### TASK STATEMENT
From the records that follow, copy every line in which "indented" appears.

Start of STUDY MATERIAL

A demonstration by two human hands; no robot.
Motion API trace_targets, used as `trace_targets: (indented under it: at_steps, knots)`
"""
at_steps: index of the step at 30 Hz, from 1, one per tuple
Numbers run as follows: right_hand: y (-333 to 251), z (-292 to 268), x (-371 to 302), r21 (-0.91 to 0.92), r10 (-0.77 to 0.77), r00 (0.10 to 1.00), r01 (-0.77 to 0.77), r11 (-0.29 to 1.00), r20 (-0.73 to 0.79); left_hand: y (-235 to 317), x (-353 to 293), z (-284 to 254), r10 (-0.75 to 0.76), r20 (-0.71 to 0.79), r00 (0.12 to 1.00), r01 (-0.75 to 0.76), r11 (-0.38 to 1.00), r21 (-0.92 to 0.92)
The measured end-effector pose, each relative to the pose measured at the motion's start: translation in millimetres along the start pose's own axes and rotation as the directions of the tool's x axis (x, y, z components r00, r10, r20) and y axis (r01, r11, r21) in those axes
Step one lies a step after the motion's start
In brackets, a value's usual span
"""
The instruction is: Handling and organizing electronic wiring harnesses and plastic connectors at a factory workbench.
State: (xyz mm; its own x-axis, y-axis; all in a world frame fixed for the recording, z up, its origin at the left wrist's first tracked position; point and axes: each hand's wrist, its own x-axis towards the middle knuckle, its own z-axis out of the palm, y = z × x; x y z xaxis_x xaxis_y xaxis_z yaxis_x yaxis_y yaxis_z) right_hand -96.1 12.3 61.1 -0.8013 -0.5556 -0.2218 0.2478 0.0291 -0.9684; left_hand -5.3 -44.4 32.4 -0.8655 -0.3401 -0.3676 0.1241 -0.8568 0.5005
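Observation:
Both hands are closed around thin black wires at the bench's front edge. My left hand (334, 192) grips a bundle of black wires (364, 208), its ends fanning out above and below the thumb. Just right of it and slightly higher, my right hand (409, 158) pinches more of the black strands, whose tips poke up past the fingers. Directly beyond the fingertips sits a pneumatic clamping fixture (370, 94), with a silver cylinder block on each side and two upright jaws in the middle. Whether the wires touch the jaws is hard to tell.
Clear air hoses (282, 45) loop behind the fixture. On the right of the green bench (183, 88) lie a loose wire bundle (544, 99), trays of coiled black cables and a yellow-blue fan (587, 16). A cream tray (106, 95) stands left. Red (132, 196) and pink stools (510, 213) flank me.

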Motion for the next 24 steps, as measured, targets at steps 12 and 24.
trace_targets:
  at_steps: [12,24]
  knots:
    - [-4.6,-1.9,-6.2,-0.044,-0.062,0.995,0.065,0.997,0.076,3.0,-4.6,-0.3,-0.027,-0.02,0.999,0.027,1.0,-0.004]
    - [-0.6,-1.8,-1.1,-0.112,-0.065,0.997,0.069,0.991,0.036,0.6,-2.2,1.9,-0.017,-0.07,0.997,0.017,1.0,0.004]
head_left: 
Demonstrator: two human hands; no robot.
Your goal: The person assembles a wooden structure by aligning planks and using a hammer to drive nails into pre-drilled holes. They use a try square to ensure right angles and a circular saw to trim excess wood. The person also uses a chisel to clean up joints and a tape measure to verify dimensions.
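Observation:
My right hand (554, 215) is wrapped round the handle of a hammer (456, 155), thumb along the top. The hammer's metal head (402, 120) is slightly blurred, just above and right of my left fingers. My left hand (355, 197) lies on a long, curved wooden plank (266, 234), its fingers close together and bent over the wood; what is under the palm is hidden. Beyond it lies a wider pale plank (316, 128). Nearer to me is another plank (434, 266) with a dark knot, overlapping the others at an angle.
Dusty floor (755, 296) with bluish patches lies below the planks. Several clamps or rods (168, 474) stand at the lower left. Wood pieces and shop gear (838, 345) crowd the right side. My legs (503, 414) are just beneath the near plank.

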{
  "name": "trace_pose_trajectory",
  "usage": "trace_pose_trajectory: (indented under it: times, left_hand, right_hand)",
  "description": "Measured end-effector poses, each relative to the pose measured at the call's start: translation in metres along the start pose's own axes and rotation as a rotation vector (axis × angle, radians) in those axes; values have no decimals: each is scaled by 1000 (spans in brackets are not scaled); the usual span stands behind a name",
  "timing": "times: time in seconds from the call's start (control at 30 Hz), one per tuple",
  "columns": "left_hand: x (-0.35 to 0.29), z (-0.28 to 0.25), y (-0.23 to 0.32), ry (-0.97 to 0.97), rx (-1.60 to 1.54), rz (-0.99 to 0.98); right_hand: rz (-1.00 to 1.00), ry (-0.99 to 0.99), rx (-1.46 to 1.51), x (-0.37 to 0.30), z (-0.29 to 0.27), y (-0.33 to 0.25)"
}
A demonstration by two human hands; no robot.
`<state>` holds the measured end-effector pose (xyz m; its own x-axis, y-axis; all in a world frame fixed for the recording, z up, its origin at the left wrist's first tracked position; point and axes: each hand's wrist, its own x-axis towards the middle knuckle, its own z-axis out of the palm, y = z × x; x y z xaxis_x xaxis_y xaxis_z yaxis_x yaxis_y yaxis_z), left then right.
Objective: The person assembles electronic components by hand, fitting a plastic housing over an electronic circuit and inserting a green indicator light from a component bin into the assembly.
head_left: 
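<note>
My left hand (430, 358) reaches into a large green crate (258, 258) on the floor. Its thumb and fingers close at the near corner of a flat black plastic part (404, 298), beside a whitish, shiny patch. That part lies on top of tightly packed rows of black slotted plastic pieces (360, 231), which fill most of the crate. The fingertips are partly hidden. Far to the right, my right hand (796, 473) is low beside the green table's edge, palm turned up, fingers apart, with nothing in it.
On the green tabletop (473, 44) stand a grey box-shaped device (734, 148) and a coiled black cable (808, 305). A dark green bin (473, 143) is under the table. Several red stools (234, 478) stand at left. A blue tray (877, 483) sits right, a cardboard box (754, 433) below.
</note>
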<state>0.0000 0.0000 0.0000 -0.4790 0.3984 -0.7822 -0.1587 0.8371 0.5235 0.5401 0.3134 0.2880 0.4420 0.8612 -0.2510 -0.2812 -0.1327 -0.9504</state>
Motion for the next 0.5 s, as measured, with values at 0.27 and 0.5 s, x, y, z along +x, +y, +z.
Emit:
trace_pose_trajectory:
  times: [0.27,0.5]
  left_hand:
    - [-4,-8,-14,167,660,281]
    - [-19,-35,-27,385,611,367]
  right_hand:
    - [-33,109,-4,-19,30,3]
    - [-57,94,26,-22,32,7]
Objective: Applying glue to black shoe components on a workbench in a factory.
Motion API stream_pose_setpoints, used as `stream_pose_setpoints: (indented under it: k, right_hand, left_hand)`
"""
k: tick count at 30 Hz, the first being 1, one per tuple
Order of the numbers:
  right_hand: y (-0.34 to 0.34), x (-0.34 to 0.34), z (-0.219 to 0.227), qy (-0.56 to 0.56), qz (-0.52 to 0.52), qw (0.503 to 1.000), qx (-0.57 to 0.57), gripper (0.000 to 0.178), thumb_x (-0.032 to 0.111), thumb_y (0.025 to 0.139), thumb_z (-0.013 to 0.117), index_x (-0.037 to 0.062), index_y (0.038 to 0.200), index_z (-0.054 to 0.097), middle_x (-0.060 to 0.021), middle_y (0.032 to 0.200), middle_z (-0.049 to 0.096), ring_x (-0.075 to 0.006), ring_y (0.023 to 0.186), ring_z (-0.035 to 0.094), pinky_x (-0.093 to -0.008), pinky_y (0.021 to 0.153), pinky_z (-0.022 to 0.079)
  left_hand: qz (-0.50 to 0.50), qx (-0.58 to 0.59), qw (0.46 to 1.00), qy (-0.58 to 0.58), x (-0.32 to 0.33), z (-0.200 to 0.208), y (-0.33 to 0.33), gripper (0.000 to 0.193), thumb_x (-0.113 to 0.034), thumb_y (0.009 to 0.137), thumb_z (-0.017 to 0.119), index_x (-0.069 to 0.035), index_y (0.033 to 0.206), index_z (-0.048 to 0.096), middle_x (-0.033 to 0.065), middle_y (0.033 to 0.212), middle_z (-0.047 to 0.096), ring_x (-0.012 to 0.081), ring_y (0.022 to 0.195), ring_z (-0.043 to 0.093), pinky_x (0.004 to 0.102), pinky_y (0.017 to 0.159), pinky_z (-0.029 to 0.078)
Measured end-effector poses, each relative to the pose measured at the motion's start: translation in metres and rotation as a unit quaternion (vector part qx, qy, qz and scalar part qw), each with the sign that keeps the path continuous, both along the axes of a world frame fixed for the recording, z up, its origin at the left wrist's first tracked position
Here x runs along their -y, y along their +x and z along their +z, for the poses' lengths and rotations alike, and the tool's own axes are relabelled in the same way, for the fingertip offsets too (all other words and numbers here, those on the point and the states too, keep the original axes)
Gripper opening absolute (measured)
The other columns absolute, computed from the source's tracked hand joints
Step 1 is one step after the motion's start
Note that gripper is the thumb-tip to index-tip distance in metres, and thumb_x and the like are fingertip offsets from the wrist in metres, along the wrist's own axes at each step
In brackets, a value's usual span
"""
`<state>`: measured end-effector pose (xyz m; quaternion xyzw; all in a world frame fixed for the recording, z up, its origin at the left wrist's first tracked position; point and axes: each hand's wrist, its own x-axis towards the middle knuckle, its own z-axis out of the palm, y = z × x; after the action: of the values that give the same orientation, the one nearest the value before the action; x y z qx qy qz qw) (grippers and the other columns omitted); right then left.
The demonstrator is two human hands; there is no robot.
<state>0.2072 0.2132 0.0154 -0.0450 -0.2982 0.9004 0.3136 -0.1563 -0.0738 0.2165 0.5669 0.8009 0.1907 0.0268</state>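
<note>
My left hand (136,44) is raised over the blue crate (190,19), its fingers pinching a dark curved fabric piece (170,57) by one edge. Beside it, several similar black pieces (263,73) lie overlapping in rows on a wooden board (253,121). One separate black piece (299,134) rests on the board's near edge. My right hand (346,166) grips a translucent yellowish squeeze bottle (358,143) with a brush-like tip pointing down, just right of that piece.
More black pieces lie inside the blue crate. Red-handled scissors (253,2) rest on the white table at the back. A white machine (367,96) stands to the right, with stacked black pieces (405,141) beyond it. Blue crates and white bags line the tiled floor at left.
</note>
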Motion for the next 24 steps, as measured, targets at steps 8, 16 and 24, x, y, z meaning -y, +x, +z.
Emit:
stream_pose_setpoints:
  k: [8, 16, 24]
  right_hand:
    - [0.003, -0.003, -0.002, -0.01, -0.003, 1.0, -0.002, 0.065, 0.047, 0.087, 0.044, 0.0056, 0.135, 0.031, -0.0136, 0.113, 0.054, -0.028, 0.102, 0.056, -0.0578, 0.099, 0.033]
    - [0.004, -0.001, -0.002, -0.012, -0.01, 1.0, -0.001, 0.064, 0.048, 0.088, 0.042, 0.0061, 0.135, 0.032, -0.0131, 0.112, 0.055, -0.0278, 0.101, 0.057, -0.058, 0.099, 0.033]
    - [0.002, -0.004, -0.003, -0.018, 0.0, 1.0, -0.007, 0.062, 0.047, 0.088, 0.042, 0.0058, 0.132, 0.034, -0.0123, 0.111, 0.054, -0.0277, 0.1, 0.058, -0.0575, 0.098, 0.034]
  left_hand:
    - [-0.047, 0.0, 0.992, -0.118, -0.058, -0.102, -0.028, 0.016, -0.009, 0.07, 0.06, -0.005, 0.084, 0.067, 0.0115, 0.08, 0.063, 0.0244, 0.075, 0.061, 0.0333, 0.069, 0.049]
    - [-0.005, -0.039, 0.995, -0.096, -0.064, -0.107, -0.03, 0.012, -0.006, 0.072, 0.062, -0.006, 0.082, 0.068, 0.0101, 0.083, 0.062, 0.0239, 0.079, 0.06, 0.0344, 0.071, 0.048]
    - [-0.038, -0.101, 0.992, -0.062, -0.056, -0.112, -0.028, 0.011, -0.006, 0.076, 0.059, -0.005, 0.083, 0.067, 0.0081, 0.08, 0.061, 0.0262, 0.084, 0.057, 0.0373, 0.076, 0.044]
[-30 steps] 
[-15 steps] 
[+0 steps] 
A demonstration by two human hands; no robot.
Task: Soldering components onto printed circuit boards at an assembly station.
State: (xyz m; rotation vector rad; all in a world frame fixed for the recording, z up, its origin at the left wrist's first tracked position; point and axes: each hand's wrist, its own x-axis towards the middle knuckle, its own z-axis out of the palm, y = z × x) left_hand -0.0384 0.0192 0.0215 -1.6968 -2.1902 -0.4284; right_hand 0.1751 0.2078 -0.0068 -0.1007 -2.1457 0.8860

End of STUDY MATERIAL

### RESULT FOR THIS TASK
Motion API trace_targets, used as `trace_targets: (indented under it: at_steps, knots)`
  "usage": "trace_pose_trajectory: (indented under it: times, left_hand, right_hand)",
Motion API stream_pose_setpoints, used as `stream_pose_setpoints: (indented under it: k, right_hand, left_hand)`

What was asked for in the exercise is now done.